Дома мы жили уже безвылазно – кресло не проходило в дверь в коридоре, все будто вздохнули с облегчением, примирившись с новыми обстоятельствами. Мы с соседями когда-то поставили большую металлическую дверь, отгородив себе кусок коридора. И там не проходили колеса. Муж обживался дома – принимал сослуживцев в детской спальне, прямо под пледом с «тачками», потихоньку включался в работу и вел два или три проекта, и все в происходящем его, по-моему, устраивало. К нам домой повалил весь этот беспечно-мечтательный, рекламно-тусовочный люд: реквизиторы, стилисты, художники-декораторы, фотографы, и они, закрывшись в детской комнате с постером «Шрек-2» на двери, о чем-то долго совещались, спорили, периодически взрываясь хохотом, худые девушки с проколотыми бровями, в узких брюках, потертых майках и в вязаных шарфиках, вышмыгивали на кухню за чаем или в уборную, стояли в коридоре, шепчась по своим «айфонам», парни с серьгами в ушах и в камуфляжных брюках отлучались в общий коридор, к лифту, курить. Иногда я присоединялась к ним, и они делились подробностями очередных съемок, а я делала вид, что слушаю.

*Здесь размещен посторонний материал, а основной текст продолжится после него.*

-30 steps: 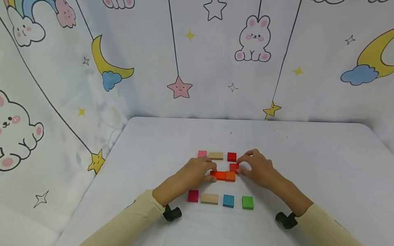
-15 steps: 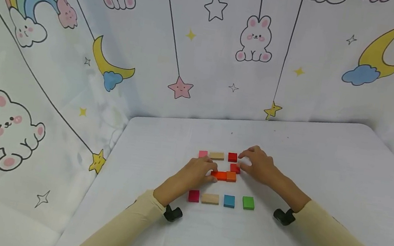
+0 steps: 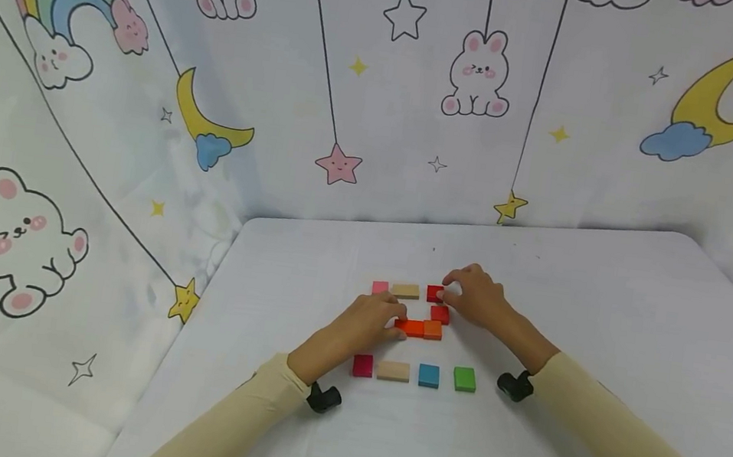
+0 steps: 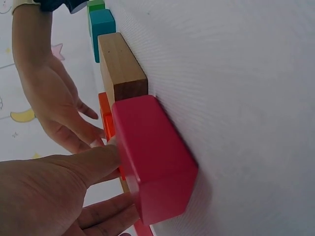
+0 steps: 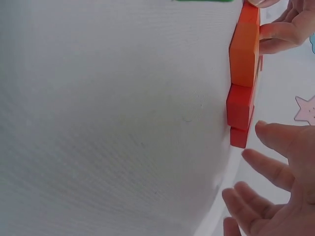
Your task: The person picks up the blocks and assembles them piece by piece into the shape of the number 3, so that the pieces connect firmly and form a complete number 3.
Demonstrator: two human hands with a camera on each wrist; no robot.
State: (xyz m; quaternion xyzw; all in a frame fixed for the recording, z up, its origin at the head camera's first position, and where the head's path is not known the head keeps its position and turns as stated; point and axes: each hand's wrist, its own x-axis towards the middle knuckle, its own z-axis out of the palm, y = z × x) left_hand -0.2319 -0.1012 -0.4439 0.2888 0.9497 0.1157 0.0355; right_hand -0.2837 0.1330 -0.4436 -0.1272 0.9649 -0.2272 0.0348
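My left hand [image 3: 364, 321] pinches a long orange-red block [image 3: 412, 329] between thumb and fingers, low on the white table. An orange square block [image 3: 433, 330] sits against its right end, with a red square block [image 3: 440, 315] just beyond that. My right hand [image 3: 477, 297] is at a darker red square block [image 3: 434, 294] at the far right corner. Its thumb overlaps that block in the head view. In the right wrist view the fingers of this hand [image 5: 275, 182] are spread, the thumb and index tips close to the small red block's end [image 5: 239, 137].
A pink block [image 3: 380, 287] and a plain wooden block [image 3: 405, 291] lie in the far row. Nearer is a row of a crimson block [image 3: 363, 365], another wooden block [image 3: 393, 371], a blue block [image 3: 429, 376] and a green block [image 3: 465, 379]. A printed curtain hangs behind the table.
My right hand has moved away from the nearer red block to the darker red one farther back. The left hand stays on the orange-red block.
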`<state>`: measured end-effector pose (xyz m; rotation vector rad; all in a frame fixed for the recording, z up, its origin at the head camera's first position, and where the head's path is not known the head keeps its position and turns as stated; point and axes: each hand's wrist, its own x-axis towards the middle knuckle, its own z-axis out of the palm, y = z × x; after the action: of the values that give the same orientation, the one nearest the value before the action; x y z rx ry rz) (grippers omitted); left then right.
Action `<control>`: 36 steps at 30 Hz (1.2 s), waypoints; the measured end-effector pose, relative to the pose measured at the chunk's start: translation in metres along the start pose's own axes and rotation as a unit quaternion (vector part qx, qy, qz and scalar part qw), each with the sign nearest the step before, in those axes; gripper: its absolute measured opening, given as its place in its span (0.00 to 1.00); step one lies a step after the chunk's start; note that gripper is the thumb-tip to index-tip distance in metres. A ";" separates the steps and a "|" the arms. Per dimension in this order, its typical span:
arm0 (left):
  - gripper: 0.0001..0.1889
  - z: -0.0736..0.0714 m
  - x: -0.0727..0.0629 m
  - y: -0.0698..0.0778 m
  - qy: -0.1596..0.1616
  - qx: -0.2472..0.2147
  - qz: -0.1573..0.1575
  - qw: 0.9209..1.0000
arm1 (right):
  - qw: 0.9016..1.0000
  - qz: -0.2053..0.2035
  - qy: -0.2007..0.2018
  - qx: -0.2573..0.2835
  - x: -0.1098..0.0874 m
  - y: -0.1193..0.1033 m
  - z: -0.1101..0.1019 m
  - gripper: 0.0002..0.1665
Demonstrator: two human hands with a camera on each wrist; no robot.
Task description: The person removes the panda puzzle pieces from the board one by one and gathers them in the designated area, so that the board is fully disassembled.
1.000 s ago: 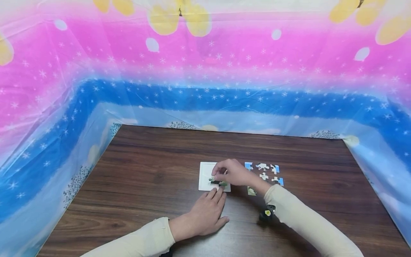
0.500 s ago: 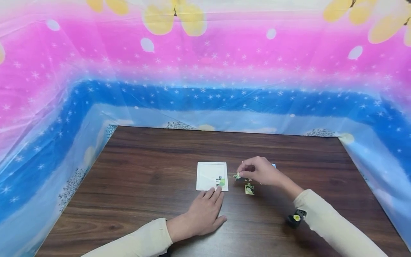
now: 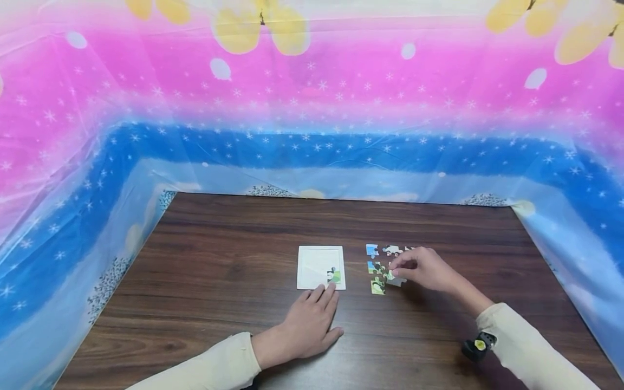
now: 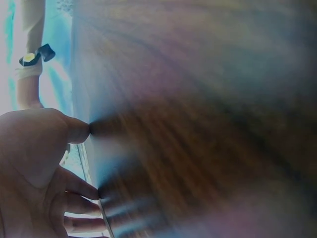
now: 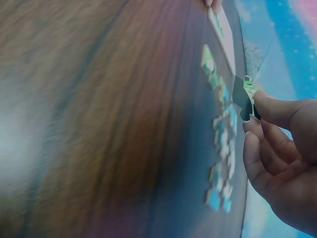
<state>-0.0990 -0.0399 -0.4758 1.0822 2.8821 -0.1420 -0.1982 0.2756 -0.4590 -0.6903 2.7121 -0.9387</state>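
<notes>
A white puzzle tray [image 3: 312, 266] lies on the table, with one green panda puzzle piece [image 3: 333, 275] in its near right corner. My left hand [image 3: 309, 325] lies flat, fingers straight, its fingertips resting on the tray's near edge. To the right, my right hand [image 3: 429, 269] pinches another jigsaw piece [image 5: 243, 98] between thumb and fingers, just above the loose pieces. Its dark back faces the right wrist camera. Several loose jigsaw pieces [image 3: 375, 267] with blue, white and green print lie beside the tray; my right hand covers some in the head view.
The dark wood table [image 3: 234, 233] spreads around both hands. A pink and blue printed cloth [image 3: 312, 146] hangs along its back and sides. A black wrist strap [image 3: 479, 345] with a yellow mark sits on the right forearm.
My right hand has moved right, from over the tray to above the loose pieces, carrying a jigsaw piece. The left hand stays at the tray edge. The view has shifted slightly.
</notes>
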 end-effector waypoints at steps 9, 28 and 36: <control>0.38 0.001 -0.001 0.001 0.004 -0.014 -0.004 1.000 | 1.000 0.020 -0.012 0.001 -0.014 0.014 0.007 0.04; 0.37 -0.006 0.001 -0.030 0.051 -0.094 -0.003 0.994 | 1.000 0.001 0.006 -0.009 -0.009 0.012 0.013 0.05; 0.41 -0.002 0.001 -0.069 0.051 -0.103 0.039 0.993 | 1.000 -0.025 0.005 0.002 0.002 -0.003 0.019 0.05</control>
<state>-0.1453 -0.0909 -0.4691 1.1915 2.8564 0.2155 -0.1932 0.2623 -0.4718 -0.7572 2.7131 -0.9608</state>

Я же продолжала высматривать в вечерней панораме нашего спального массива те старые больничные окна. Мне казалось, что мы сошли с поезда слишком рано, что так нельзя, что где-то что-то потеряли.

Поймала себя на дикой мысли, что вспоминаю свой черный разжаренный август с ностальгией, что тогда, когда все было внезапно ужасно, что когда муж был куда недоступнее для меня, весь в этих трубках, с плеером, – было больше надежды почему-то. То острое, быстро перегорающее состояние возбуждения, как при влюбленности, при любой новой фазе чего-либо давало мне больше сил и возможностей. Коматозное бабье лето было сплошной неопределенностью, окрашенной надеждой. Сейчас это все притупилось, я сжилась с этим, свекровь сжилась и была просто рада – «он же с нами теперь! Все страшное – позади». Я так думаю, ей и не хотелось большего – мальчик родил сына, был женат и продолжал работать, дома, главное, что дома – навсегда с нами теперь.

Я курила и вспоминала не только наши пляжи, обеденные перерывы, пикники на крыше его офисного здания и глинтвейн после работы в пиццерии, а все больше теперь – то лето, когда садилась и говорила с ним, неслышащим и невидящим. Мне казалось, что там, в тех больничных холлах, разделенные статистическими данными наших земных состояний, показателями медицинских приборов, изломом времени (в коме времени вроде как и нет), мы были ближе, чем сейчас. Тогда я могла выдумывать сказки, я перечитывала их, уже для себя, сама себе рассказывала их и смотрела в окно на серый горизонт, перекатывая в руках те два его стеклянных шарика с пузырьками застывшего воздуха внутри, до сих пор, кажется, пахнущие корвалолом.